Your objective
When you reach the line containing "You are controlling" in the records below, start copying exactly, and stop once you have copied the line containing "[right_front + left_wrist".

Records for the task
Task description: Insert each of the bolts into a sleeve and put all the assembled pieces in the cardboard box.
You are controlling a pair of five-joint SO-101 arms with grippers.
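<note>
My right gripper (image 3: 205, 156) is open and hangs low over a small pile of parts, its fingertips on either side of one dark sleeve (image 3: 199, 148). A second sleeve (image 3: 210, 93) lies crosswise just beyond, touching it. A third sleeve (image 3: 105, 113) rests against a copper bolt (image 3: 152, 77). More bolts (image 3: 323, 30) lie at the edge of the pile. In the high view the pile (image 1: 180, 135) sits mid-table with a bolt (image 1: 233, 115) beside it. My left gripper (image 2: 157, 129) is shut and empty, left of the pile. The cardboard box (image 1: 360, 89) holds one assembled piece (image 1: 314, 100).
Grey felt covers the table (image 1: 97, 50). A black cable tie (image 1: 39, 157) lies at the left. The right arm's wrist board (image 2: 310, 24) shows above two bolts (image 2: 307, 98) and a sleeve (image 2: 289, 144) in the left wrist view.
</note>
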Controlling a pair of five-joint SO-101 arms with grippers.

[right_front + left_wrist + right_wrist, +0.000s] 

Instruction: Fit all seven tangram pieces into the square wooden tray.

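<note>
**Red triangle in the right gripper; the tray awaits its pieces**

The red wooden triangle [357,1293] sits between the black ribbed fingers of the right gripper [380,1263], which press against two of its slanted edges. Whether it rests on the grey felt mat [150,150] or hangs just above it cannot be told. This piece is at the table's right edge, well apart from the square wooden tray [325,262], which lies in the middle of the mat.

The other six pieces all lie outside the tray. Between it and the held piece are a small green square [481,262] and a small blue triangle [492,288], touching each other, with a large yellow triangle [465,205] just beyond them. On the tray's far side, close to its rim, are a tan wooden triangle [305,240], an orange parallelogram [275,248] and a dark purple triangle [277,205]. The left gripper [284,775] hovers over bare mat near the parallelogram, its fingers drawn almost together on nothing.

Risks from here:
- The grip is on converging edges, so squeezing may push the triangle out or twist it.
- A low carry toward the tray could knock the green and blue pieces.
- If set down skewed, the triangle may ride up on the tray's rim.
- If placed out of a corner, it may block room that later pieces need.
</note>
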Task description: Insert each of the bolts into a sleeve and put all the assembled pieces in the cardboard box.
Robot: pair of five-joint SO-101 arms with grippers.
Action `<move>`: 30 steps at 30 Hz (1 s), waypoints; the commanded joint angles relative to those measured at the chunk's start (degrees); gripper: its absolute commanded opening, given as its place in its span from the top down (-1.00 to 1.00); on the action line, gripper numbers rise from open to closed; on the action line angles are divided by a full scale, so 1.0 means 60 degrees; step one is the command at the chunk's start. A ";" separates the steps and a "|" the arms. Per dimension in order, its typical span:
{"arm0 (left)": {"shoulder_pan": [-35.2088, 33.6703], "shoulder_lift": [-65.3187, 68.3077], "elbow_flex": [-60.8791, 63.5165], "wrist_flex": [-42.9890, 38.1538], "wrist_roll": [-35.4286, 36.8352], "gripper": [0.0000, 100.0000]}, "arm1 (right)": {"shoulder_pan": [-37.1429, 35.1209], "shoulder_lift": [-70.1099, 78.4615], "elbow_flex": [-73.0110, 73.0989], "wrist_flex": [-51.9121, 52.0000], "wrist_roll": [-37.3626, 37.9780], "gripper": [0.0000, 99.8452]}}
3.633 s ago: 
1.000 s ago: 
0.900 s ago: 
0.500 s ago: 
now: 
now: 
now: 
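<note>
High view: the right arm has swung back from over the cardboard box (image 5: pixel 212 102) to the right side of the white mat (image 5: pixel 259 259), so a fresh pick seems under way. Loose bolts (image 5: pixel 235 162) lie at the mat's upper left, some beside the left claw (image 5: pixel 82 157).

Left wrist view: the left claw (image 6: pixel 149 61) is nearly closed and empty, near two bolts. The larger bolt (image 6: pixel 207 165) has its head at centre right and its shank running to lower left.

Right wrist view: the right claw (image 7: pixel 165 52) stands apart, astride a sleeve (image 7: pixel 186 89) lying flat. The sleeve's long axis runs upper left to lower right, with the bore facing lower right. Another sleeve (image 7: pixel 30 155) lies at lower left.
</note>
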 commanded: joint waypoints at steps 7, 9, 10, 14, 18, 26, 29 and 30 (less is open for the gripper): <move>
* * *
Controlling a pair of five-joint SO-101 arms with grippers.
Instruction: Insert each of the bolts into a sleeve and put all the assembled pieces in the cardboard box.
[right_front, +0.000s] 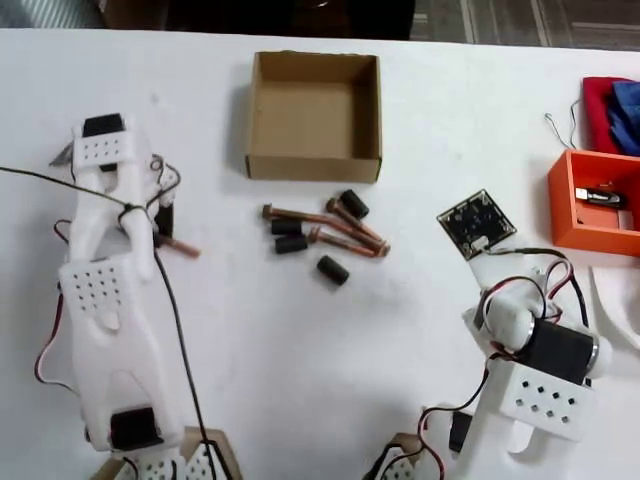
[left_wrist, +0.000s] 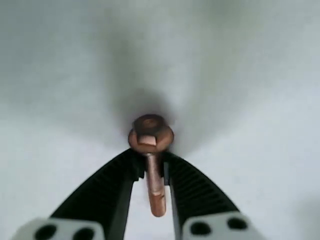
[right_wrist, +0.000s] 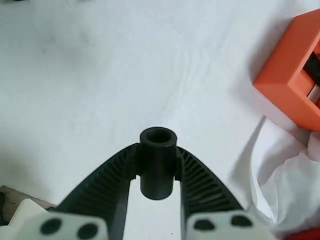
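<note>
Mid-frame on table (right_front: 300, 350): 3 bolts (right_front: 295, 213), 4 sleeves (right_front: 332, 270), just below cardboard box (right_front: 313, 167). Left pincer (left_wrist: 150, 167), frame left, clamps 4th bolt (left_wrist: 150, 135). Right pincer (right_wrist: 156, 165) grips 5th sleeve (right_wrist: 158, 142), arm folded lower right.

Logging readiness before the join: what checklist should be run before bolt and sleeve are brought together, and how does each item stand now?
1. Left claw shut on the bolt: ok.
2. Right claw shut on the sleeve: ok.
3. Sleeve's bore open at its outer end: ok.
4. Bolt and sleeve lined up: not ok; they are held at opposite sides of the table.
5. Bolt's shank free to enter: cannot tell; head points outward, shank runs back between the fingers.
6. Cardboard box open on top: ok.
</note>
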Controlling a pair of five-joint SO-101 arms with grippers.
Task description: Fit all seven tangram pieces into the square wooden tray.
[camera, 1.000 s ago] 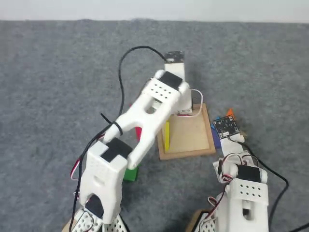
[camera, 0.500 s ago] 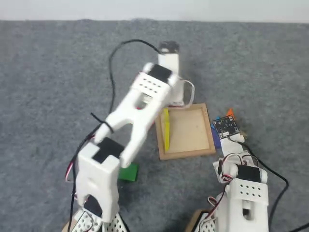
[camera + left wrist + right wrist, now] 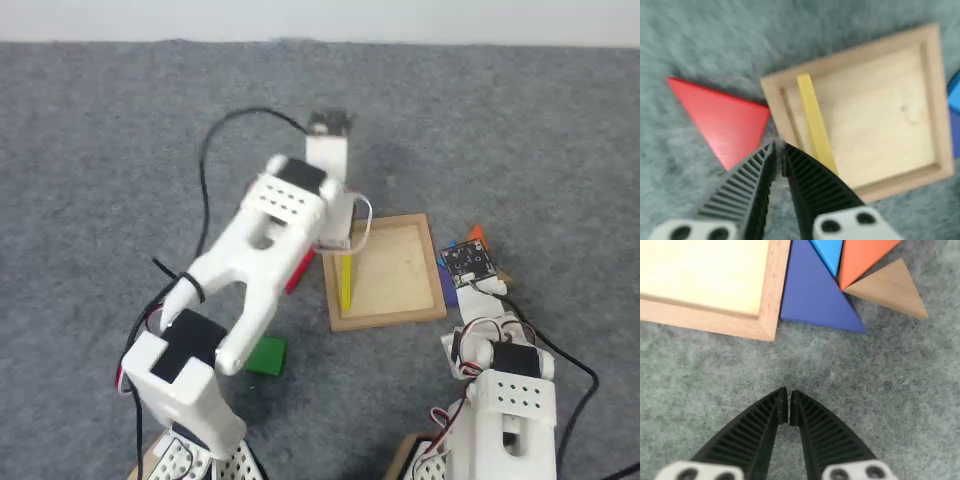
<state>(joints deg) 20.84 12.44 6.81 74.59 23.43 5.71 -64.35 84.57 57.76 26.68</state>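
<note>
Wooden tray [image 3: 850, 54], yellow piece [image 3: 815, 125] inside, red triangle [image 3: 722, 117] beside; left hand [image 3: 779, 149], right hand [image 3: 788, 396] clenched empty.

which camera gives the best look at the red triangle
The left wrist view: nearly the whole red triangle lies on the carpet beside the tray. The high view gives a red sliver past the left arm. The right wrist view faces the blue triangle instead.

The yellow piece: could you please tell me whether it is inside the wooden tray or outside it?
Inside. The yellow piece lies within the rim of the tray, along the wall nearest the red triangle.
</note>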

Result for this task
You are controlling a pair of five-joint SO-101 arms with grippers.
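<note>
My right gripper (image 3: 205, 156) is open and hangs low over a small pile of parts, its fingertips on either side of one dark sleeve (image 3: 199, 148). A second sleeve (image 3: 210, 93) lies crosswise just beyond, touching it. A third sleeve (image 3: 105, 113) rests against a copper bolt (image 3: 152, 77). More bolts (image 3: 323, 30) lie at the edge of the pile. In the high view the pile (image 1: 180, 135) sits mid-table with a bolt (image 1: 233, 115) beside it. My left gripper (image 2: 157, 129) is shut and empty, left of the pile. The cardboard box (image 1: 360, 89) holds one assembled piece (image 1: 314, 100).
Grey felt covers the table (image 1: 97, 50). A black cable tie (image 1: 39, 157) lies at the left. The right arm's wrist board (image 2: 310, 24) shows above two bolts (image 2: 307, 98) and a sleeve (image 2: 289, 144) in the left wrist view.
</note>
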Controlling a pair of five-joint SO-101 arms with grippers.

[right_front + left_wrist + right_wrist, +0.000s] 

This answer has been written out in full.